Would you transcribe the listing that follows, character for character, and omit its images?

^^^^

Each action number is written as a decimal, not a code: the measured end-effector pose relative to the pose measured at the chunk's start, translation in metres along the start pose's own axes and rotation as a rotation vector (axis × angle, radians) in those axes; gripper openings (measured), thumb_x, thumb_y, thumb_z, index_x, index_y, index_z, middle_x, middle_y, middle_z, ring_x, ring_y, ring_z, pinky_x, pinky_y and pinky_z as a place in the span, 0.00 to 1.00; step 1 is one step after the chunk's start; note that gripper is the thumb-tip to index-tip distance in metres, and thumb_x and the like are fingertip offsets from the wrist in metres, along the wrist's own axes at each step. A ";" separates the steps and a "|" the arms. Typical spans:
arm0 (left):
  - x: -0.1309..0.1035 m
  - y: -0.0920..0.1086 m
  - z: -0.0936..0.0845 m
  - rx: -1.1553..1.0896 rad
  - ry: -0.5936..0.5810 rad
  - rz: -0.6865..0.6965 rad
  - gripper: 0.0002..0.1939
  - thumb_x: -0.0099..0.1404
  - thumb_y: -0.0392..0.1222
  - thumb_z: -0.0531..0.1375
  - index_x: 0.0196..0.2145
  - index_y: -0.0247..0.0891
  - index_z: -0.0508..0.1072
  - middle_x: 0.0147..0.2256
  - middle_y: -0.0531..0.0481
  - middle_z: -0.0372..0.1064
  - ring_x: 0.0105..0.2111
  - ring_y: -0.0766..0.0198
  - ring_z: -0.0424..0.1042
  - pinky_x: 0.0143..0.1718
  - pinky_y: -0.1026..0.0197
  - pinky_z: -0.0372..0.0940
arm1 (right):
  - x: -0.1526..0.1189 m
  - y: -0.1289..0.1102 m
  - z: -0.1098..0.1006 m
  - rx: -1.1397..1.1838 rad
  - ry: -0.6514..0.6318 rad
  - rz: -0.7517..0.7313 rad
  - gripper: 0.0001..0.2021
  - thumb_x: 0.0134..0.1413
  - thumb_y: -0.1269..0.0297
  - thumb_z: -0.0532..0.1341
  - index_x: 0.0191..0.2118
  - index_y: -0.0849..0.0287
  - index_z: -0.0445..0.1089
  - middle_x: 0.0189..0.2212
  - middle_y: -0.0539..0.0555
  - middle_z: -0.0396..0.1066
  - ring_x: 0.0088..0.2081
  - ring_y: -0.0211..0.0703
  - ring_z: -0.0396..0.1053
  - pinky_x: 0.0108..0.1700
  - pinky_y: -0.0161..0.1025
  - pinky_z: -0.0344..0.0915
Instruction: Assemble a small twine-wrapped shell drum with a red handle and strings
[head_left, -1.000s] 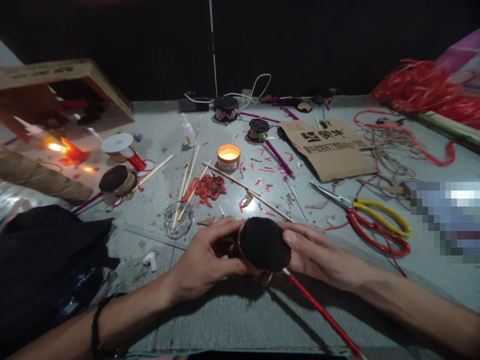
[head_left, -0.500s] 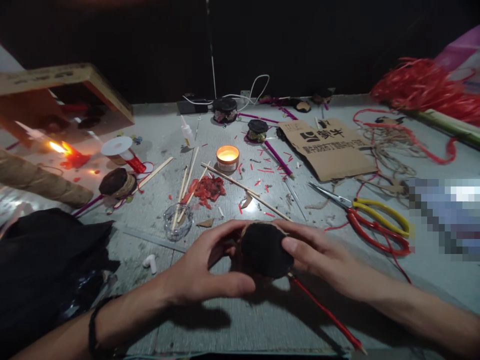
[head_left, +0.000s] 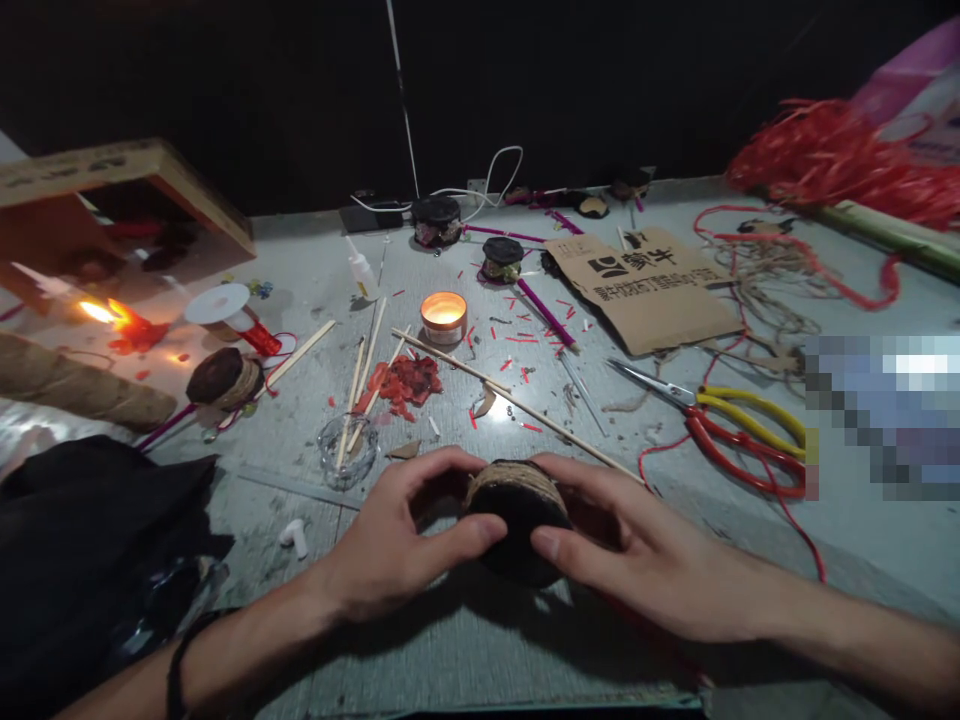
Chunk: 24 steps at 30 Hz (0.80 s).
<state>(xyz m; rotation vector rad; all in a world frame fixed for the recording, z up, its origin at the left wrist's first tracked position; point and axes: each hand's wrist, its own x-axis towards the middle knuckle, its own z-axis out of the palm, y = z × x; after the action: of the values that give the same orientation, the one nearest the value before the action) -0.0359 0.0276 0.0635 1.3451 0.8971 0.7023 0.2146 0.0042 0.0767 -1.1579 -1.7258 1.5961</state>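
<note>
Twine-wrapped black drum (head_left: 519, 555) is gripped between left hand (head_left: 409, 540) and right hand (head_left: 637, 550), both hands curled round its sides, over the near part of the counter (head_left: 405, 650); whether it touches that surface is unclear.

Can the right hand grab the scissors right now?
Probably yes, once the right hand lets go of the round black thing. The scissors lie near that hand with nothing big between, though red string crosses them.
</note>
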 end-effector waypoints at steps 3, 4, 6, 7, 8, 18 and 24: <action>0.001 0.000 0.001 -0.034 -0.018 -0.015 0.17 0.64 0.47 0.74 0.48 0.39 0.80 0.44 0.49 0.81 0.44 0.60 0.78 0.48 0.62 0.72 | -0.001 0.001 -0.001 0.045 -0.031 0.022 0.13 0.68 0.47 0.65 0.44 0.51 0.72 0.34 0.50 0.71 0.34 0.43 0.70 0.32 0.36 0.71; 0.001 0.000 0.001 -0.056 -0.018 -0.021 0.18 0.63 0.48 0.75 0.47 0.39 0.80 0.44 0.49 0.81 0.43 0.60 0.78 0.47 0.62 0.72 | 0.000 0.001 -0.002 0.070 -0.047 0.022 0.13 0.67 0.47 0.66 0.45 0.51 0.73 0.35 0.50 0.71 0.35 0.43 0.71 0.33 0.36 0.72; 0.001 -0.001 0.002 -0.085 -0.009 -0.036 0.19 0.62 0.48 0.76 0.46 0.39 0.79 0.43 0.49 0.81 0.42 0.61 0.78 0.46 0.63 0.72 | 0.001 0.000 -0.002 0.109 -0.075 0.022 0.13 0.65 0.50 0.68 0.47 0.51 0.73 0.37 0.50 0.73 0.37 0.44 0.73 0.35 0.37 0.73; 0.001 0.000 0.002 -0.084 -0.006 -0.042 0.18 0.62 0.48 0.76 0.46 0.38 0.79 0.42 0.50 0.81 0.41 0.61 0.78 0.45 0.63 0.72 | 0.002 -0.001 -0.002 0.119 -0.080 0.023 0.13 0.64 0.50 0.69 0.47 0.51 0.73 0.37 0.50 0.73 0.38 0.44 0.73 0.35 0.37 0.73; 0.001 0.000 0.003 -0.076 -0.002 -0.044 0.18 0.63 0.48 0.75 0.45 0.38 0.78 0.41 0.50 0.81 0.41 0.62 0.78 0.45 0.63 0.72 | 0.003 -0.002 -0.001 0.123 -0.079 0.020 0.13 0.64 0.51 0.69 0.47 0.52 0.74 0.36 0.50 0.73 0.37 0.44 0.73 0.35 0.36 0.73; 0.002 0.002 0.004 -0.045 -0.003 -0.015 0.14 0.66 0.47 0.73 0.43 0.38 0.78 0.39 0.50 0.79 0.39 0.63 0.77 0.43 0.64 0.71 | 0.005 -0.003 -0.001 -0.020 -0.004 -0.071 0.11 0.71 0.51 0.62 0.43 0.52 0.74 0.30 0.49 0.69 0.32 0.43 0.71 0.30 0.36 0.69; 0.000 0.003 0.005 -0.045 0.082 -0.006 0.16 0.63 0.46 0.75 0.44 0.38 0.79 0.39 0.49 0.81 0.40 0.61 0.79 0.43 0.64 0.73 | 0.003 0.000 0.000 0.160 -0.065 -0.016 0.12 0.64 0.57 0.70 0.50 0.50 0.75 0.39 0.50 0.76 0.41 0.44 0.77 0.40 0.38 0.76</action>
<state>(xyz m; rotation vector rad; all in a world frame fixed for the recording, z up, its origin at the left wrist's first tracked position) -0.0308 0.0256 0.0669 1.2812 0.9453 0.7734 0.2132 0.0066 0.0759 -1.0230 -1.6097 1.7445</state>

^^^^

> Task result
Each action number is written as a decimal, not a code: the measured end-effector pose relative to the pose measured at the chunk's start, translation in metres along the start pose's own axes and rotation as a rotation vector (axis × angle, radians) in those axes; gripper openings (measured), thumb_x, thumb_y, thumb_z, index_x, index_y, index_z, middle_x, middle_y, middle_z, ring_x, ring_y, ring_z, pinky_x, pinky_y and pinky_z as a place in the span, 0.00 to 1.00; step 1 is one step after the chunk's start; note that gripper is the thumb-tip to index-tip distance in metres, and thumb_x and the like are fingertip offsets from the wrist in metres, along the wrist's own axes at each step. A ";" separates the steps and a "|" the arms. Typical spans:
arm0 (left):
  - x: -0.1309..0.1035 m
  - y: -0.0920..0.1086 m
  - z: -0.0936..0.0845 m
  - rx: -1.1553..1.0896 rad
  - ry: -0.5936..0.5810 rad
  - rz: -0.6865..0.6965 rad
  - gripper: 0.0002..0.1939
  - thumb_x: -0.0099..0.1404
  - thumb_y: -0.0392..0.1222
  - thumb_z: -0.0531..0.1375
  - index_x: 0.0196..0.2145
  - index_y: -0.0247..0.0891
  - index_z: -0.0508..0.1072
  - middle_x: 0.0147..0.2256
  - middle_y: -0.0531..0.0481
  - middle_z: -0.0372..0.1064
  - ring_x: 0.0105..0.2111
  - ring_y: -0.0766..0.0198
  - ring_z: -0.0424..0.1042
  - pinky_x: 0.0143..0.1718
  - pinky_y: -0.1026..0.0197
  - pinky_z: -0.0372..0.0940
arm1 (right):
  - x: -0.1526..0.1189 m
  - y: -0.1289..0.1102 m
  - z: -0.1098..0.1006 m
  - rx: -1.1397..1.1838 rad
  - ry: -0.6514..0.6318 rad
  - rz: -0.7517..0.7313 rad
  - gripper: 0.0001..0.2021
  - thumb_x: 0.0134..0.1413
  - thumb_y: -0.1269..0.0297
  - thumb_z: -0.0532..0.1341
  - index_x: 0.0191..0.2118
  - index_y: -0.0849..0.0287
  - index_z: -0.0445..0.1089
  - middle_x: 0.0189..0.2212
  - middle_y: -0.0539..0.0555
  - middle_z: -0.0396..0.1066
  - ring_x: 0.0088..0.2081
  - ring_y: -0.0211..0.0703
  - ring_z: -0.0396..0.1053
  - pinky_x: 0.0108..0.1700
  - pinky_y: -0.0161..0.1025
  - pinky_z: -0.0344..0.0915
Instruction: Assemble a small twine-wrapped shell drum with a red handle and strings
[head_left, -1.000s] 
[head_left, -0.500s] 
[head_left, +0.000s] 
Chunk: 24 steps at 30 Hz (0.80 s).
<state>(xyz m; rotation vector rad; all in a world frame fixed for the recording, z up, its origin at the left wrist's first tracked position; point and axes: each hand's wrist, its own x-axis towards the middle knuckle, its own z-axis out of the palm, y = z × x; after the action: of the values that give the same orientation, the one nearest the value before the action) -0.0359 0.0276 0.0635 1.3451 0.8971 0.7023 0.2146 0.0042 0.0767 -1.1579 -1.7258 1.5961</state>
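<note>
Twine-wrapped black drum (head_left: 519, 555) is gripped between left hand (head_left: 409, 540) and right hand (head_left: 637, 550), both hands curled round its sides, over the near part of the counter (head_left: 405, 650); whether it touches that surface is unclear.

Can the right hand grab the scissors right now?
Probably yes, once the right hand lets go of the round black thing. The scissors lie near that hand with nothing big between, though red string crosses them.
</note>
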 end-effector waypoints at steps 3, 4, 6, 7, 8, 18 and 24: <action>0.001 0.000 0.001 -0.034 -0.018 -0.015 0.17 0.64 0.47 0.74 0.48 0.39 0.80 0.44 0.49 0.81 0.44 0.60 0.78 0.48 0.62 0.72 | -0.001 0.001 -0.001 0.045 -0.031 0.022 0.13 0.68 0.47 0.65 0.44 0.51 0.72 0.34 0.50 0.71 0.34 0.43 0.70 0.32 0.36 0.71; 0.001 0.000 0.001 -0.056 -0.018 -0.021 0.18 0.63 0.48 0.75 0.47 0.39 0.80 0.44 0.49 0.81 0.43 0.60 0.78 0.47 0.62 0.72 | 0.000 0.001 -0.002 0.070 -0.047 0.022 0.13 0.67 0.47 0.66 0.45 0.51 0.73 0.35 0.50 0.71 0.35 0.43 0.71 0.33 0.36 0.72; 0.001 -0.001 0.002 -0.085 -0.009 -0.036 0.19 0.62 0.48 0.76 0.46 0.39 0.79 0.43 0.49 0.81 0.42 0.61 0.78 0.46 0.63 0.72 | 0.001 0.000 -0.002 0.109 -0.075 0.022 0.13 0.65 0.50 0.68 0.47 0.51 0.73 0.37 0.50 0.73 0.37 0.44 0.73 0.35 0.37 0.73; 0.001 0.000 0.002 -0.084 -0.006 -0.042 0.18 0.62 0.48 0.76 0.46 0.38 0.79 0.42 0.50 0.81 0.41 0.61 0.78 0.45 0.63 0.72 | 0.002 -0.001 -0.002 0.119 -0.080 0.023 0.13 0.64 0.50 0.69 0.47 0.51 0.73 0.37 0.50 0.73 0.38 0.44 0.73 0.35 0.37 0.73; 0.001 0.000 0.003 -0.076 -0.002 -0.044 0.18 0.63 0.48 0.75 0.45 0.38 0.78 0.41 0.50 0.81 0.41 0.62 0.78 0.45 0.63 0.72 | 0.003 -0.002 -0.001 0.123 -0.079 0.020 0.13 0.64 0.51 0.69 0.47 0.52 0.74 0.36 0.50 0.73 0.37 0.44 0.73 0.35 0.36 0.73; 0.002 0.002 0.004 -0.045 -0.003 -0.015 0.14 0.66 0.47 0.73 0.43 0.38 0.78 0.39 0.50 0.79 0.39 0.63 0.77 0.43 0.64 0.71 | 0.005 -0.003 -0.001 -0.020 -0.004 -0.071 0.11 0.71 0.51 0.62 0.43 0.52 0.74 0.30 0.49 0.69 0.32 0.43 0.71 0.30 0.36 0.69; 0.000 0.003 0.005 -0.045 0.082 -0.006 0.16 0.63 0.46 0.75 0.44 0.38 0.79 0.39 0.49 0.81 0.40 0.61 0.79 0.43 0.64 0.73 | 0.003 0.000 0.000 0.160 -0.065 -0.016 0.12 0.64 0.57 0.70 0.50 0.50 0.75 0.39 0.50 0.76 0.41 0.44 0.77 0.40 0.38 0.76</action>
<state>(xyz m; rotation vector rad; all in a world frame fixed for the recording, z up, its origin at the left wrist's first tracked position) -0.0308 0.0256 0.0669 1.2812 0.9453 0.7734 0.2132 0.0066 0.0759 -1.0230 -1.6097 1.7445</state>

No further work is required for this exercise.